§ Provided records
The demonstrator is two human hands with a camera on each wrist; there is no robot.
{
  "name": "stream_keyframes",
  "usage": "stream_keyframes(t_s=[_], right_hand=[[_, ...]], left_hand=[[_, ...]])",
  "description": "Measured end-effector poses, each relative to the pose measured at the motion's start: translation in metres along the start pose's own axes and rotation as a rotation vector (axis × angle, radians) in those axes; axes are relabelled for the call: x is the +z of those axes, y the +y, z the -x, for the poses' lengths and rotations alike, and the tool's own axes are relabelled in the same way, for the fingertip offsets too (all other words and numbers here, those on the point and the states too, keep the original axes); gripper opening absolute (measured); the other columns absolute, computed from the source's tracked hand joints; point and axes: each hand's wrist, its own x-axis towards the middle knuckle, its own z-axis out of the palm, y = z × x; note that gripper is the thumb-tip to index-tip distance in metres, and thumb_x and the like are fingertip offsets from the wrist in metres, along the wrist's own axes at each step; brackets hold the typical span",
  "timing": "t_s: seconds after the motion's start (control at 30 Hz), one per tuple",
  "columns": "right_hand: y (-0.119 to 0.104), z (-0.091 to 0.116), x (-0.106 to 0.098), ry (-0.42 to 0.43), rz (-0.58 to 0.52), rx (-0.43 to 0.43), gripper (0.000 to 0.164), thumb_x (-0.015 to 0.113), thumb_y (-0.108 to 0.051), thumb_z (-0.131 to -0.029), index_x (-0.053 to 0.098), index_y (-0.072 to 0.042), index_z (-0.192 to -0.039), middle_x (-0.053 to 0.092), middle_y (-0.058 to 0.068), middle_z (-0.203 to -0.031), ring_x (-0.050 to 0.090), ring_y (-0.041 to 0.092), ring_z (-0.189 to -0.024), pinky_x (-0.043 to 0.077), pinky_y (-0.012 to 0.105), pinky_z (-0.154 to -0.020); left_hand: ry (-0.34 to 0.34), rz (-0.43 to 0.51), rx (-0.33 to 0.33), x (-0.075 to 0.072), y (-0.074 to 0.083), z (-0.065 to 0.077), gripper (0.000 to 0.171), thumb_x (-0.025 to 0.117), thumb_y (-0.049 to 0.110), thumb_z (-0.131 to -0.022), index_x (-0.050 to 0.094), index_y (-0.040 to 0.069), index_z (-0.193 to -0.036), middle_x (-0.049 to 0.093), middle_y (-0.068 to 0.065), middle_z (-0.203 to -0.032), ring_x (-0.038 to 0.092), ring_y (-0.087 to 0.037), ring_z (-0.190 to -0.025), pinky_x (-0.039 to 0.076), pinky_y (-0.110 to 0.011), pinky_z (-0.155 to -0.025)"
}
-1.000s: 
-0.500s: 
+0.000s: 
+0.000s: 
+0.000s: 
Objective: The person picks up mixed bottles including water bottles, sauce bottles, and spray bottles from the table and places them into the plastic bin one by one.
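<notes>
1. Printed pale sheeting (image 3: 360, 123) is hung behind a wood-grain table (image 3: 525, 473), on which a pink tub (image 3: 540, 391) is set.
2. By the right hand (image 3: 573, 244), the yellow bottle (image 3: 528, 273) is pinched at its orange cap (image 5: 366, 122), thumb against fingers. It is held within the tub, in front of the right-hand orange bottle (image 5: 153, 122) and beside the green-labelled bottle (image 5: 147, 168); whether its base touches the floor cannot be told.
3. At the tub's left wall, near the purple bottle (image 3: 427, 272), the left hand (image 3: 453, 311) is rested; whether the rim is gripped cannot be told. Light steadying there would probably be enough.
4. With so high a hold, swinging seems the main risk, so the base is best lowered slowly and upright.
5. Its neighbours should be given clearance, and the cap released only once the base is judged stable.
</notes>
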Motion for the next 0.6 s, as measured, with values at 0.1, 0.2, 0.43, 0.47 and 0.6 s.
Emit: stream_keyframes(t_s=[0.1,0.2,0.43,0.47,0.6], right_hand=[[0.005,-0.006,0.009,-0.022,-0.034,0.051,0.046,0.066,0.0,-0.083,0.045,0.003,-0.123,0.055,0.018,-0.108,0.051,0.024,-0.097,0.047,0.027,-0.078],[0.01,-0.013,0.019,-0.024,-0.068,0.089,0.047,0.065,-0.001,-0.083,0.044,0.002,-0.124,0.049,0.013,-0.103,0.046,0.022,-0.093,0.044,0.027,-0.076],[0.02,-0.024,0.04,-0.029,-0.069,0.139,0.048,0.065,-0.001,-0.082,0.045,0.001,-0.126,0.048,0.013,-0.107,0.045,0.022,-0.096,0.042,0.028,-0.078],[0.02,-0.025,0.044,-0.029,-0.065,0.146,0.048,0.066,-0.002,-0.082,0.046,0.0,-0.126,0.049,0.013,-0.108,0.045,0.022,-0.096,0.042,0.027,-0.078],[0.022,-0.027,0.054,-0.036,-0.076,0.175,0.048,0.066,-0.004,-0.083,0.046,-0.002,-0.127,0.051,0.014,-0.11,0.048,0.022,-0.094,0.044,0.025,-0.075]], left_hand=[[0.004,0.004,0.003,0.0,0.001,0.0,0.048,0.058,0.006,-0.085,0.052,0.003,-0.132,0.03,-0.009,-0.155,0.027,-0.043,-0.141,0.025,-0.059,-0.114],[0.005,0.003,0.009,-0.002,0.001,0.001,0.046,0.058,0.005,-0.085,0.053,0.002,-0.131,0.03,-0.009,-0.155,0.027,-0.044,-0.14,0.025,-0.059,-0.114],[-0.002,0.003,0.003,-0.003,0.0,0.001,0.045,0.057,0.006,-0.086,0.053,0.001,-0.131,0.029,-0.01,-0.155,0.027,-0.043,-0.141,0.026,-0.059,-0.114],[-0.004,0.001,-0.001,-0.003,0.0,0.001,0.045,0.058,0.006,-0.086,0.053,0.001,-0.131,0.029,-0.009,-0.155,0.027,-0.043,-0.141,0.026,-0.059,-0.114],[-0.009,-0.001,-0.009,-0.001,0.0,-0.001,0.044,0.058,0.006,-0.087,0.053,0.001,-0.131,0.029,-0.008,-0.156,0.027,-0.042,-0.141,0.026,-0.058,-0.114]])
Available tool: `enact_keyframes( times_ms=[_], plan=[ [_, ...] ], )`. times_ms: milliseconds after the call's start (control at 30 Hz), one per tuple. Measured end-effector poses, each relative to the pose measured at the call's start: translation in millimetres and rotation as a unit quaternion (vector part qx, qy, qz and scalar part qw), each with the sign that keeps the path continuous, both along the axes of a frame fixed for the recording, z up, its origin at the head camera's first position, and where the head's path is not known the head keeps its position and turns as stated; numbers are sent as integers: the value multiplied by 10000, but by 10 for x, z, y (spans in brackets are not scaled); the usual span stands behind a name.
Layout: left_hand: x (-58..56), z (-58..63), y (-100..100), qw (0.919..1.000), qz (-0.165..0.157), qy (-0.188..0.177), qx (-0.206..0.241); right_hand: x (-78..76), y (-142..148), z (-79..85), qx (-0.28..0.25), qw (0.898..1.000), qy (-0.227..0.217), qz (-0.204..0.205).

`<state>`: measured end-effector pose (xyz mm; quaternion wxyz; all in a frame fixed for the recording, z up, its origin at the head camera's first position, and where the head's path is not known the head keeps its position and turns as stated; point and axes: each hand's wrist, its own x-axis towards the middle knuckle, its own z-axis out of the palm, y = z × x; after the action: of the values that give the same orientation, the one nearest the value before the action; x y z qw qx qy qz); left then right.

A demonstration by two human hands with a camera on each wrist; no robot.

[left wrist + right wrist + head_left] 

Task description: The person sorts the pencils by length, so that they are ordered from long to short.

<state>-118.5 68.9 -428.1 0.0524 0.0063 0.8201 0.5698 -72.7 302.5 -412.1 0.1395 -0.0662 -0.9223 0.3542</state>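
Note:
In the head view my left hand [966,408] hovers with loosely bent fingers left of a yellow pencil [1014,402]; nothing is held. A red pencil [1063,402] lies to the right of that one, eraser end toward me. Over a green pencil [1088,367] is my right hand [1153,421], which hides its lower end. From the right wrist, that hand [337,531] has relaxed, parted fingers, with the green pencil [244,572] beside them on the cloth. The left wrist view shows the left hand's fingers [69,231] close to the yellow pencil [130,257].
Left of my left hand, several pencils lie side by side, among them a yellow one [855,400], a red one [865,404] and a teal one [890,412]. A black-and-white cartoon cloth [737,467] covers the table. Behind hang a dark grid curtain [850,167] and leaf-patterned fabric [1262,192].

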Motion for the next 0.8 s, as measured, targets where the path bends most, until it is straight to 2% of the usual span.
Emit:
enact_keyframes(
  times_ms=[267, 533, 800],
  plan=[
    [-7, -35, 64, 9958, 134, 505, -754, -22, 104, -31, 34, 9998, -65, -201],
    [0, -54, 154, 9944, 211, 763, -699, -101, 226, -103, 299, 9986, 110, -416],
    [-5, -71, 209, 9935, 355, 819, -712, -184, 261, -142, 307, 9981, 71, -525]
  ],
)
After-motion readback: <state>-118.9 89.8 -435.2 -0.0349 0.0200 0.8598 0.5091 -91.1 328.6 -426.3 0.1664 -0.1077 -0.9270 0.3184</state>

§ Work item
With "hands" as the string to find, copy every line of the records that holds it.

§ Result of this exercise
The demonstrator is two human hands with a camera on each wrist; there is no robot.
A demonstration by two human hands with a camera on each wrist; no robot.

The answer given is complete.